**Work to complete**
An exact reproduction of all the data is needed, with no images in it.
***
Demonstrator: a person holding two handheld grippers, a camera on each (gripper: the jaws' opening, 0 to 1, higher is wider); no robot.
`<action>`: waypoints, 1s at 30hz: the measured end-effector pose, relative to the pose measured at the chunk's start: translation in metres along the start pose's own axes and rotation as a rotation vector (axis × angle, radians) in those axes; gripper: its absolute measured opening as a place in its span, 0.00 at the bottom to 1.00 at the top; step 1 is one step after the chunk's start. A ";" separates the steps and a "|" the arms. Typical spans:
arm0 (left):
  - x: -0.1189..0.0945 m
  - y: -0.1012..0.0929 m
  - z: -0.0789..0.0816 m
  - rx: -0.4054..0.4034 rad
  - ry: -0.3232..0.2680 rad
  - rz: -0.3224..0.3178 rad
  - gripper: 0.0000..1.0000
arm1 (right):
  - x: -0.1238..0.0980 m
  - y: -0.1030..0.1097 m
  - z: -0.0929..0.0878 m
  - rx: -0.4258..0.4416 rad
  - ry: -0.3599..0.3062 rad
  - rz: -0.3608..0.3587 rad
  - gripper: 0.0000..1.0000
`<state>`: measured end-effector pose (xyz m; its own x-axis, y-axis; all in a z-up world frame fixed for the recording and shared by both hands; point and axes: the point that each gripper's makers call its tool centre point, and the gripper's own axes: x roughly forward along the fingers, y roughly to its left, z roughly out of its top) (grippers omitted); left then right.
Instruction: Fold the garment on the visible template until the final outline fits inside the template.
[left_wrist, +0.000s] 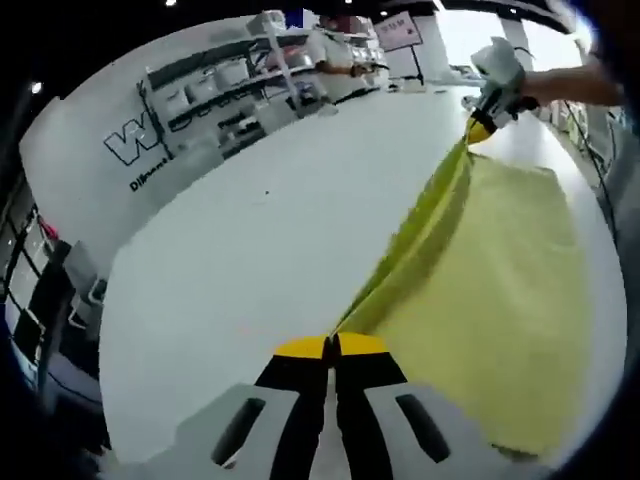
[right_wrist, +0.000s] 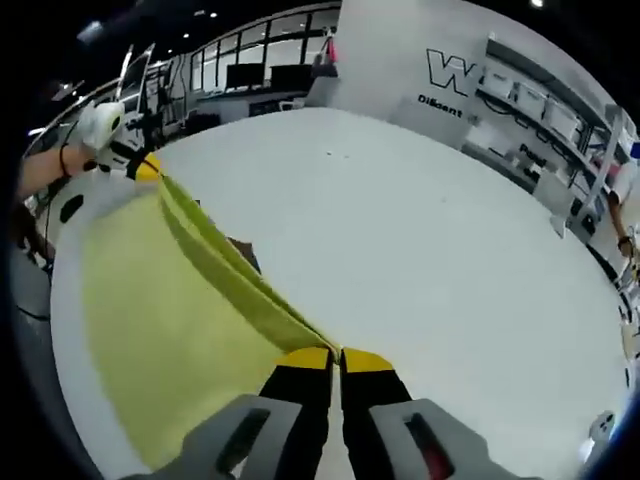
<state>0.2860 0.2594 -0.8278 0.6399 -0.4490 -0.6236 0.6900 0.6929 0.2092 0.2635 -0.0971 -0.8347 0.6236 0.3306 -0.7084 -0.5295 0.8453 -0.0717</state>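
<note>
Soft, light yellow fabric garment (left_wrist: 500, 290) lies on the round white table (left_wrist: 250, 250), 1 edge stretched taut between the left gripper (left_wrist: 331, 347) and right gripper (right_wrist: 335, 352), both clamped on its corners. Limp; best held at corners.

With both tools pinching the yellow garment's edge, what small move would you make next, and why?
Probably carry both tools together across the garment, then lower the edge. The left tool and right tool are shut on the yellow garment, its edge stretched taut between them above the white table, the rest lying flat.
</note>
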 end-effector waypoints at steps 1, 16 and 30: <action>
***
**Solution to this problem**
Demonstrator: a person holding two handheld grippers, a camera on each (gripper: the jaws' opening, 0 to 1, higher is wider); no robot.
`<action>`: waypoints, 1s at 30hz: the measured end-effector pose, relative to the pose measured at the chunk's start: translation in metres along the start pose's own axes and rotation as a rotation vector (axis × angle, radians) in those axes; gripper: its absolute measured opening as a place in its span, 0.00 at the bottom to 1.00 at the top; step 1 is one step after the chunk's start. A ";" separates the steps and a "|" the arms. Typical spans:
arm0 (left):
  - x: -0.1189..0.0945 m
  - y: -0.1012..0.0929 m
  - z: -0.0789..0.0816 m
  - rx: -0.4054..0.4034 rad
  - ry: -0.3232..0.2680 rad
  - rz: -0.3224..0.3178 rad
  - gripper: 0.0000..1.0000
arm1 (right):
  - x: -0.1238..0.0980 m
  - y: -0.1030..0.1097 m
  - z: -0.0929..0.0878 m
  - rx: -0.4258..0.4416 rad
  - ry: -0.3599..0.3062 rad
  - rz: -0.3608..0.3587 rad
  - gripper: 0.0000..1.0000
`<state>`: measured end-effector pose (xyz m; its own x-axis, y-axis; all in a z-up world frame fixed for the recording and shared by both hands; point and axes: the point that each gripper's makers call its tool centre point, and the gripper's own axes: x roughly forward along the fingers, y roughly to its left, z roughly out of its top) (grippers omitted); left then right.
Instruction: Fold the garment on the visible template until the final outline fits inside the template.
[left_wrist, +0.000s] 
[right_wrist, +0.000s] 
<state>0.2860 0.2594 -0.8278 0.6399 -0.4490 -0.6236 0.6900 0.6929 0.2092 0.2635 -0.0971 -0.8347 0.6236 0.3306 -0.7084 -0.5295 0.8453 -0.0717</state>
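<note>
Soft, light yellow fabric garment (left_wrist: 500, 290) lies on the round white table (left_wrist: 250, 250), 1 edge stretched taut between the left gripper (left_wrist: 331, 347) and right gripper (right_wrist: 335, 352), both clamped on its corners. Limp; best held at corners.

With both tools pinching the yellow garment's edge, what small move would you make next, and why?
Probably carry both tools together across the garment, then lower the edge. The left tool and right tool are shut on the yellow garment, its edge stretched taut between them above the white table, the rest lying flat.
</note>
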 end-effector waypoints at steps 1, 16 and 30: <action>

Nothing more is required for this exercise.